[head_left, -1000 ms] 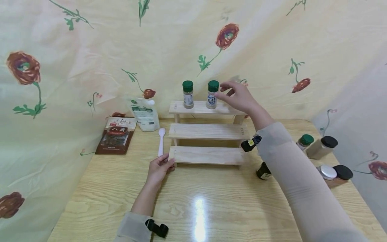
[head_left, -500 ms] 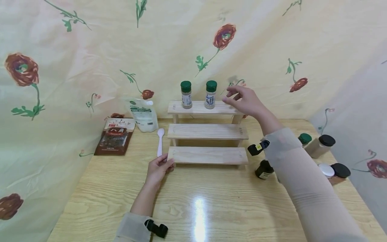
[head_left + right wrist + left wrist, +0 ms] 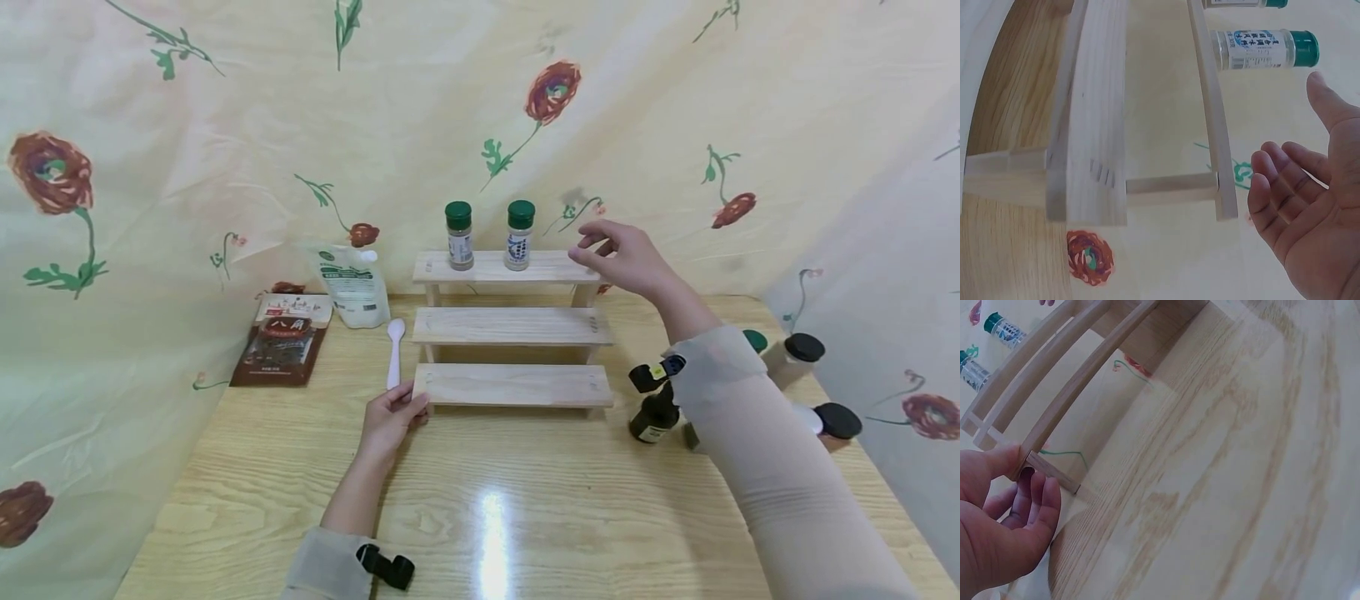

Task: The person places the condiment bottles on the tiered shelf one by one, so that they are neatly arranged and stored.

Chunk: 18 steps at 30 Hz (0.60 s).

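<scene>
A three-step wooden rack stands on the table. Its top step bears two green-capped spice jars, one on the left and one near the middle. My left hand grips the left end of the lowest step, thumb on the board and fingers curled beneath, as the left wrist view also shows. Past the right end of the top step, my right hand hovers with loosely bent fingers and holds nothing. In the right wrist view a gap separates its thumb from the nearer jar.
A white spoon, a white-green pouch and a brown spice packet are left of the rack. On the right stand a dark bottle and several jars, including black-capped ones, partly hidden by my right sleeve. A flowered cloth hangs behind.
My right hand has drawn away rightward from the middle jar, which stays upright on the top step. The left hand keeps its grip on the rack. The head view has shifted slightly.
</scene>
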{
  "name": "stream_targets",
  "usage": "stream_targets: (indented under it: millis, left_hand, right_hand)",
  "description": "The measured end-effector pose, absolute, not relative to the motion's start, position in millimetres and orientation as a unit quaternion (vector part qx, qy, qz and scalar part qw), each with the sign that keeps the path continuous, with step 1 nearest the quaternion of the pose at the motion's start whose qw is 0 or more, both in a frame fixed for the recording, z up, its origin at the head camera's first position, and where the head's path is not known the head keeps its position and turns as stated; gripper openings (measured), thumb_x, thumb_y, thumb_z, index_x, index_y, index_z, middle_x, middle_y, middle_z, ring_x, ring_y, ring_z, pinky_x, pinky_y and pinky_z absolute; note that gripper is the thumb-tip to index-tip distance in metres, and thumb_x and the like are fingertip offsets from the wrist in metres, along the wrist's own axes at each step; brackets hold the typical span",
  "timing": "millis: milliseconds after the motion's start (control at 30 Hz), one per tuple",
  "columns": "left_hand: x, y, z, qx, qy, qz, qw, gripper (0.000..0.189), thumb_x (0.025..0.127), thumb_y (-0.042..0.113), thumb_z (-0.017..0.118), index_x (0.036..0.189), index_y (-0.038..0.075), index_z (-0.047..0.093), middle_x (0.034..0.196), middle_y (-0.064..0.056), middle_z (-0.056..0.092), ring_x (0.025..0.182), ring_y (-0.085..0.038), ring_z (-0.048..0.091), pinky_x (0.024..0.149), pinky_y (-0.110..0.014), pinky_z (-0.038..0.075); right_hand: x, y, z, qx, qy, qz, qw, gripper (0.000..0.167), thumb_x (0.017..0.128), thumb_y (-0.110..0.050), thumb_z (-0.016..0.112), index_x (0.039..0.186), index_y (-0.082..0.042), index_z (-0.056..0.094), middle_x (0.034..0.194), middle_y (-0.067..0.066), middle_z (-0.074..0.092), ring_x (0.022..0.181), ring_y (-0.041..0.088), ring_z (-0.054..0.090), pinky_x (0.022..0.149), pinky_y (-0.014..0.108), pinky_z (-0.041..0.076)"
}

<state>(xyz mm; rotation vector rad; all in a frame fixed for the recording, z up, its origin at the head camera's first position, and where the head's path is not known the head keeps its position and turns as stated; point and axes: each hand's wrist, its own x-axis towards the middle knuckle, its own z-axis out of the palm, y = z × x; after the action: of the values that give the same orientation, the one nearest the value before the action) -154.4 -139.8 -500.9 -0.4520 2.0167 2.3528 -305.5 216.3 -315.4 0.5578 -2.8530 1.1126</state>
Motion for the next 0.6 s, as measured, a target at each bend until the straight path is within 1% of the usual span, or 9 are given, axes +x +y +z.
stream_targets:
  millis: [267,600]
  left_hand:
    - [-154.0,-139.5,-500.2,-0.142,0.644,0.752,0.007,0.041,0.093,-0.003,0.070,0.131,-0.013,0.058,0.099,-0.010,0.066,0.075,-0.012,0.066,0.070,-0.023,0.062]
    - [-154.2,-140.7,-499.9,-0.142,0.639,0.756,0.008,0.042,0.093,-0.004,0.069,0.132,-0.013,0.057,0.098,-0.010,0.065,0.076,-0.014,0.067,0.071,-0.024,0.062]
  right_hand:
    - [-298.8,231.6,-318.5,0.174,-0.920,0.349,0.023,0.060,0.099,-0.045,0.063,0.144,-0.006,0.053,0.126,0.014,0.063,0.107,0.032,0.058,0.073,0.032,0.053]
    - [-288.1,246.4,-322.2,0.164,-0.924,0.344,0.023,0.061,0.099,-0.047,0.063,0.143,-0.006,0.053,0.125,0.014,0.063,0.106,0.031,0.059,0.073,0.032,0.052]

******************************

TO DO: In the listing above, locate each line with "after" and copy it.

ANSWER TO THIS EXERCISE:
  "timing": "millis: milliseconds after the motion's start (control at 30 Hz), one per tuple",
<state>(xyz mm; rotation vector rad; all in a frame fixed for the recording, z up, its origin at the head camera's first position, and where the head's path is not known the head keeps its position and turns as stated; point and axes: each hand's wrist, its own x-axis towards the middle knuckle, its own z-axis out of the palm, y = z × x; after the action: of the values that give the same orientation, the one nearest the value before the action) -154.4 -139.8 -500.9 -0.4520 2.0167 2.3528 -305.5 216.3 -315.4 0.5578 -2.8530 1.1126</state>

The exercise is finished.